## [ABOUT THIS TASK]
Retype each entry verbatim. Do not include the images.

── MATERIAL TO PROCESS ──

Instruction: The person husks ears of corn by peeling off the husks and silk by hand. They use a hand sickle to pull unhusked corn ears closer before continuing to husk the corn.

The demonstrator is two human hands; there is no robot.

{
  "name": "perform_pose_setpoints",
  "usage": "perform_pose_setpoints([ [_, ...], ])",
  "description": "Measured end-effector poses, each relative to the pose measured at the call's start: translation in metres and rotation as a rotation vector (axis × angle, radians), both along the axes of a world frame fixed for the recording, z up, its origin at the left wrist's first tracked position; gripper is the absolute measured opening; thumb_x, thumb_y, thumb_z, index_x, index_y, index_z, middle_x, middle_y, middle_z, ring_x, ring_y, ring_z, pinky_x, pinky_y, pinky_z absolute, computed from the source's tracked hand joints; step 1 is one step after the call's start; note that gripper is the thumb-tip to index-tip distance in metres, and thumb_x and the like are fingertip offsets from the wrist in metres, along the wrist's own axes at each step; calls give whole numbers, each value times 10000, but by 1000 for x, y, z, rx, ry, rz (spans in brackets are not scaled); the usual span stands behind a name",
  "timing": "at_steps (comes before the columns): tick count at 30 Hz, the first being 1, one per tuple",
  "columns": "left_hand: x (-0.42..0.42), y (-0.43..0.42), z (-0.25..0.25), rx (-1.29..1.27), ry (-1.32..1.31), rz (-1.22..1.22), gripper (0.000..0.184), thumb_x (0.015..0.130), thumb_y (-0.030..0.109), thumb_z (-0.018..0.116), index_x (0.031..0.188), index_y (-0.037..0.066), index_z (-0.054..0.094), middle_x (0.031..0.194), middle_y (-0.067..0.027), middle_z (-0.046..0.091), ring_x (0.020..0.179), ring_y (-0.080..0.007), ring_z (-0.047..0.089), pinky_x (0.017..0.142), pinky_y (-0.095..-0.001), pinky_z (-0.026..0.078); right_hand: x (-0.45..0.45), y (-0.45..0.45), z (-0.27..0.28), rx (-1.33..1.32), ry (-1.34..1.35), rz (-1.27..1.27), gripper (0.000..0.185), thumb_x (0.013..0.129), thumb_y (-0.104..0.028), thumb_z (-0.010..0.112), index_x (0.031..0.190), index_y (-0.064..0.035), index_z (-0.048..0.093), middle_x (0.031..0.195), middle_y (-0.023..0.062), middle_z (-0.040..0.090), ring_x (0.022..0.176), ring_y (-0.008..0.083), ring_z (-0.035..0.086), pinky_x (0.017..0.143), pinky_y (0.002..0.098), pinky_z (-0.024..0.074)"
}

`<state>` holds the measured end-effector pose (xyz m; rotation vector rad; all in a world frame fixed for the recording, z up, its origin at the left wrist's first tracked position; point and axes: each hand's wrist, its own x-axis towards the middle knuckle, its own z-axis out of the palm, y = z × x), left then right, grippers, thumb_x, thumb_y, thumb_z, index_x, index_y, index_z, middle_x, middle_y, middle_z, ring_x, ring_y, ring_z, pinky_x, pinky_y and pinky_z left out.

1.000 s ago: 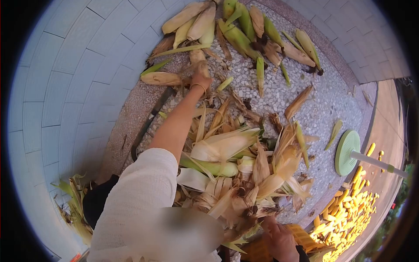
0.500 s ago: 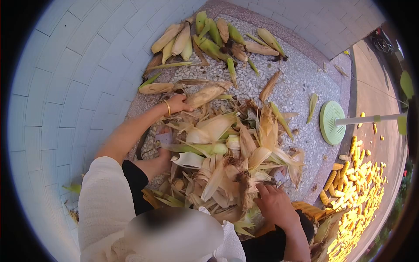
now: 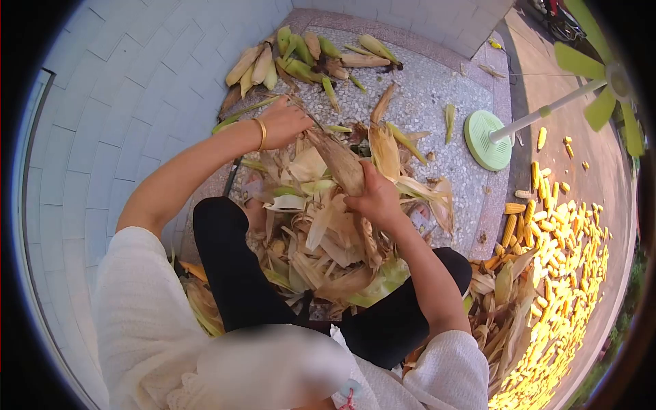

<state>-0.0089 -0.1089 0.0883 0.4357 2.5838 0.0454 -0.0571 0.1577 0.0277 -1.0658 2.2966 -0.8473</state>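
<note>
An ear of corn (image 3: 339, 162) in dry brown husk is held up between both hands above a heap of loose husks (image 3: 335, 229). My right hand (image 3: 376, 197) wraps round its lower end, the thumb along the side. My left hand (image 3: 283, 124), with a gold bangle at the wrist, is closed at the narrow tip, pinching the husk there; its fingertips are partly hidden. No kernels show on this ear. Beneath it, the pale and greenish husks lie between my knees and feet.
Several unhusked ears (image 3: 263, 65) lie by the wall at the back. A green fan (image 3: 618, 78) on a round base (image 3: 488, 140) stands to the right. Bare yellow cobs (image 3: 560, 273) are spread over the ground beyond the step. A tiled wall (image 3: 102, 137) rises on the left.
My left hand has lifted the ear off the floor and brought it towards me. My right hand has left the husk heap and taken hold of the ear's other end.
</note>
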Motion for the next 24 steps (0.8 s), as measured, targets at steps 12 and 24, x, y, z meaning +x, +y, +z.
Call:
perform_pose_setpoints([
  [12, 27, 77, -68, 1692, 19, 1209, 430, 888, 273, 626, 1170, -31, 512, 1047, -66, 598, 943, -131, 573, 822, -290, 473, 13, -26, -24, -302, -503, -85, 746, 666, -317, 775, 1231, 56, 460, 1066, 223, 602, 1009, 298, 591, 878, 348, 453],
  [24, 34, 101, -95, 1285, 148, 941, 448, 809, 186, 663, 1144, -24, 453, 998, -128, 587, 913, -219, 586, 806, -323, 465, -33, -39, 1, -379, -564, -315, 202, 822, -124, 608, 875, 69, 635, 683, 75, 624, 554, 110, 583, 507, 253, 464],
])
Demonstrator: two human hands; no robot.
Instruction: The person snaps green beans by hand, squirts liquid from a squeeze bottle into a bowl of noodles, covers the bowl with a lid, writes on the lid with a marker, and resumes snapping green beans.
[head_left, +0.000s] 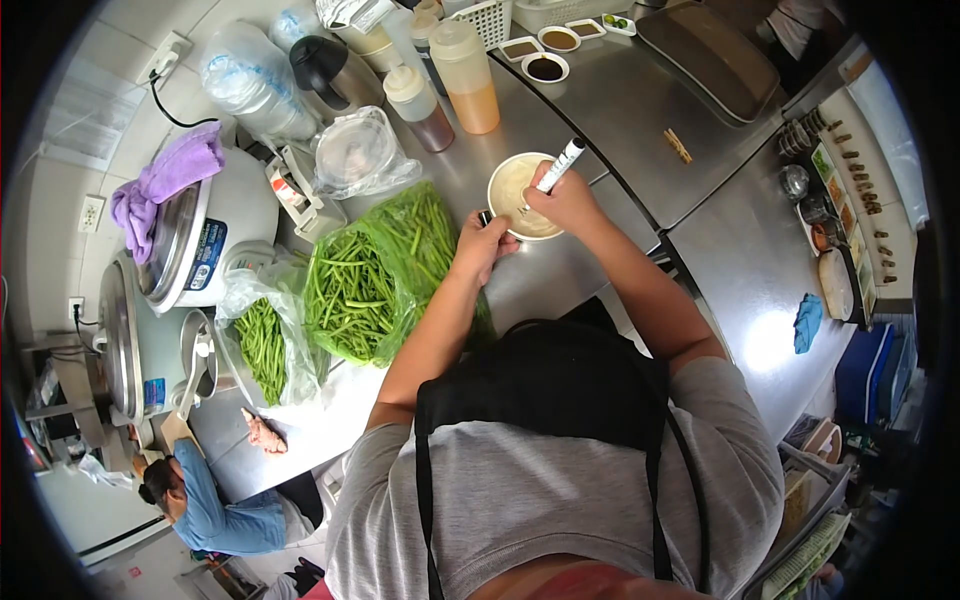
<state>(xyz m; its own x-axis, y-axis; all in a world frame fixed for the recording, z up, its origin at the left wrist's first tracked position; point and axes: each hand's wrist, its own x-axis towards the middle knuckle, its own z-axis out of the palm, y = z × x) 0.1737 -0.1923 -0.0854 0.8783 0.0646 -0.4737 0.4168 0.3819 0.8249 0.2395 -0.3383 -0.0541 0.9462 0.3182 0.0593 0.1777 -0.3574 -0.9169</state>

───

## [REPLY TO THE TASK]
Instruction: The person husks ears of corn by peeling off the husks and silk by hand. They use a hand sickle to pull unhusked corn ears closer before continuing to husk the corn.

The demonstrator is two human hands; there is no robot.

{
  "name": "perform_pose_setpoints",
  "usage": "perform_pose_setpoints([ [_, ...], ])",
  "description": "Measured end-effector poses, each relative to the pose measured at the call's start: translation in metres and rotation as a rotation vector (axis × angle, radians), both along the axes of a world frame fixed for the recording, z up, its origin at the left wrist's first tracked position; gripper is the absolute measured opening; thumb_x, thumb_y, thumb_z, index_x, index_y, index_z, middle_x, middle_y, middle_z, ring_x, ring_y, ring_z, pinky_x, pinky_y, pinky_z absolute, computed from the source's tracked hand joints; step 1 is one step after the call's start; note that gripper is the thumb-tip to index-tip distance in metres, and thumb_x and the like are fingertip offsets from the wrist in metres, along the wrist's own axes at each step; calls give whole numbers, each value times 10000, but by 1000 for x, y, z, rx, ry, rz (spans in brackets are not scaled); the usual span stands behind a name",
  "timing": "at_steps (comes before the columns): tick count at 30 Hz, the first being 1, one per tuple",
  "columns": "left_hand: x (-0.42..0.42), y (-0.43..0.42), z (-0.25..0.25), rx (-1.29..1.27), ry (-1.32..1.31), rz (-1.22..1.22), gripper (0.000..0.184), thumb_x (0.015..0.130), thumb_y (-0.030..0.109), thumb_z (-0.018..0.116), index_x (0.031..0.188), index_y (-0.037..0.066), index_z (-0.054..0.094), middle_x (0.031..0.194), middle_y (-0.067..0.027), middle_z (-0.046..0.091), ring_x (0.020..0.179), ring_y (-0.080..0.007), ring_z (-0.047..0.089), pinky_x (0.017..0.142), pinky_y (-0.095..-0.001), pinky_z (-0.026..0.078); right_hand: x (-0.45..0.45), y (-0.45..0.45), z (-0.27..0.28), rx (-1.33..1.32), ry (-1.34..1.35), rz (-1.27..1.27), gripper (0.000..0.185), thumb_x (0.013..0.129), thumb_y (-0.104..0.028), thumb_z (-0.010..0.112), index_x (0.031..0.190), index_y (-0.064..0.035), index_z (-0.048..0.093), middle_x (0.031..0.195), middle_y (-0.023..0.062), middle_z (-0.040..0.090), ring_x (0.022..0.176), ring_y (-0.008..0.083), ring_z (-0.035..0.086), pinky_x (0.017..0.143), pinky_y (0.002..0.098), pinky_z (-0.024..0.074)"
}

`<state>` holds the measured end-effector pose (xyz m; rotation vector rad; all in a world frame fixed for the recording, z up, its origin at the left wrist's first tracked position; point and axes: each hand's wrist, its own x-axis towards the middle knuckle, its own z-axis out of the palm, y = z × x), left then right, grippers, thumb_x, thumb_y, thumb_z, index_x, index_y, index_z, middle_x, middle_y, middle_z, ring_x, ring_y, ring_z, pinky_x, pinky_y and pinky_z left out.

1.000 s ago: 
0.500 s ago: 
now: 

<state>-0.0089 -0.1089 0.0883 0.4357 2.5838 0.0454 -0.0571 0.1577 0.0277 -1.0658 2.2966 -0.8473</state>
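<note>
An ear of corn (image 3: 339, 162) in dry brown husk is held up between both hands above a heap of loose husks (image 3: 335, 229). My right hand (image 3: 376, 197) wraps round its lower end, the thumb along the side. My left hand (image 3: 283, 124), with a gold bangle at the wrist, is closed at the narrow tip, pinching the husk there; its fingertips are partly hidden. No kernels show on this ear. Beneath it, the pale and greenish husks lie between my knees and feet.
Several unhusked ears (image 3: 263, 65) lie by the wall at the back. A green fan (image 3: 618, 78) on a round base (image 3: 488, 140) stands to the right. Bare yellow cobs (image 3: 560, 273) are spread over the ground beyond the step. A tiled wall (image 3: 102, 137) rises on the left.
My left hand has lifted the ear off the floor and brought it towards me. My right hand has left the husk heap and taken hold of the ear's other end.
</note>
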Motion for the next 24 steps (0.8 s), as measured, targets at steps 12 and 24, x, y, z meaning +x, +y, +z.
Call:
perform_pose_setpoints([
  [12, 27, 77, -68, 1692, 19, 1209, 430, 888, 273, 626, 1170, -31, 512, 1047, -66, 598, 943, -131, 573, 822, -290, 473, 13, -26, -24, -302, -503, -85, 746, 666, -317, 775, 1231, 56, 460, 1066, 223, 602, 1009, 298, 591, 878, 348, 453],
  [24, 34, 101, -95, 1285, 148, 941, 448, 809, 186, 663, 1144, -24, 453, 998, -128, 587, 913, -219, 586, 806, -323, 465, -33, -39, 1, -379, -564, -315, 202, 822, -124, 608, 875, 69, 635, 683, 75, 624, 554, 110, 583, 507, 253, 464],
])
Demonstrator: two human hands; no robot.
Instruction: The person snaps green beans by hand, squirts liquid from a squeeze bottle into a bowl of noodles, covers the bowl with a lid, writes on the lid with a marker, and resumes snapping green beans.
[head_left, +0.000s] 
<state>(xyz m; its own x-axis, y-axis; all in a world frame fixed for the recording, z up, its origin at the left wrist's first tracked position; point and axes: each hand's wrist, its own x-axis towards the middle knuckle, its own z-axis out of the palm, y = z × x) 0.1737 -0.1923 -0.0854 0.8783 0.0646 -0.4737 0.4168 0.3819 0.8249 0.2395 -0.3383 -0.0541 0.9462 0.3182 0.0593 0.1777 -0.3574 -0.9169</state>

The exercise output is complete.